■ What to do:
Return exactly the span of lines in the following data that opens with the line containing "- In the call" and closes with the line containing "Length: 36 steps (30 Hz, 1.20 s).". Include nothing else.

■ Raw data:
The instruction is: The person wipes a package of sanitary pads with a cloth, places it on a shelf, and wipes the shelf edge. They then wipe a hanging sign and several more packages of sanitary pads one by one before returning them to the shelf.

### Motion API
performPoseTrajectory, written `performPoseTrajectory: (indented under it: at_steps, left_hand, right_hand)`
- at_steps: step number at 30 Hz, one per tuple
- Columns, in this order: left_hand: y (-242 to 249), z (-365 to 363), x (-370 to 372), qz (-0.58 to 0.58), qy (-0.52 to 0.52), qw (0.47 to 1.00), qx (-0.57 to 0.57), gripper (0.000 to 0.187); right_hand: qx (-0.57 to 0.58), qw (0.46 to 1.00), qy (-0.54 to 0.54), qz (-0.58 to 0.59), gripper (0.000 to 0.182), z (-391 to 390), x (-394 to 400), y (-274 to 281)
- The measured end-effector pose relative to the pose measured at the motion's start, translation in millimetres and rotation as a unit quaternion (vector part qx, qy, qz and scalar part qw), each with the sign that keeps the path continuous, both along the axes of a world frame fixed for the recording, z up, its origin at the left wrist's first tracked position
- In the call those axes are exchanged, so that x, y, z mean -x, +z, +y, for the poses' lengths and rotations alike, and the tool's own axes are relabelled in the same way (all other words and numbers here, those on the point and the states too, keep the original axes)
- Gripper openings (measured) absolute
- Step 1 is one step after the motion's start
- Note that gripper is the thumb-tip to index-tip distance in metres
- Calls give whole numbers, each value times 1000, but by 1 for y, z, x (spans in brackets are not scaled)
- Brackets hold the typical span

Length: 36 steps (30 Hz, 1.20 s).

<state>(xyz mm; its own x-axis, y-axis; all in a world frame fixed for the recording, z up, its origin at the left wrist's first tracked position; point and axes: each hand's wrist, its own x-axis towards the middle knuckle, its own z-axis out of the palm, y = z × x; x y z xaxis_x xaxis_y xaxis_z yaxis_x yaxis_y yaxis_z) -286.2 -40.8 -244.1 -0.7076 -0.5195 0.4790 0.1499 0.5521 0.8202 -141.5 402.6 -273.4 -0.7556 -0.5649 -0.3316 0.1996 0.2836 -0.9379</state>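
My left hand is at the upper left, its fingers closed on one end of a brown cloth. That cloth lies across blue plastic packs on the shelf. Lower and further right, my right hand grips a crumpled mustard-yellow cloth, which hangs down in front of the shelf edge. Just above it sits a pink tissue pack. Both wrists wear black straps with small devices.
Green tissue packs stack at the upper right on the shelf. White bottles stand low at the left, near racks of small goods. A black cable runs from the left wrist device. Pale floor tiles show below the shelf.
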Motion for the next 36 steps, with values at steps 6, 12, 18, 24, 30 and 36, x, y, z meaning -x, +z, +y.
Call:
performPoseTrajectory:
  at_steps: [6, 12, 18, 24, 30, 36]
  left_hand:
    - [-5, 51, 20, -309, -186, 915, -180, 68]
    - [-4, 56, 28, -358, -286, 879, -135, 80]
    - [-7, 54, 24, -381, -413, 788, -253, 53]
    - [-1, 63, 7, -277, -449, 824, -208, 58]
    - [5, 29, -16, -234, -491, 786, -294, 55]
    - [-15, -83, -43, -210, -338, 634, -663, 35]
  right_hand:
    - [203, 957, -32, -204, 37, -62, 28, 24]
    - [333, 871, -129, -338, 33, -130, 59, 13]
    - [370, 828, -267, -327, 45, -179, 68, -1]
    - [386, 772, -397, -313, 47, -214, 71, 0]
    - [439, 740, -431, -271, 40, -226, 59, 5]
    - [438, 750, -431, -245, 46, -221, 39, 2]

■ Response:
- In the call those axes are exchanged, so that x, y, z mean -x, +z, +y, for the poses' lengths and rotations alike, and the tool's own axes are relabelled in the same way (all other words and numbers here, those on the point and the states too, keep the original axes)
- Gripper openings (measured) absolute
- Step 1 is one step after the motion's start
- Note that gripper is the thumb-tip to index-tip distance in metres
- Calls give whole numbers, each value times 1000, but by 1 for y, z, x (spans in brackets are not scaled)
- Brackets hold the typical span

Length: 36 steps (30 Hz, 1.20 s).

The exercise requires nothing else.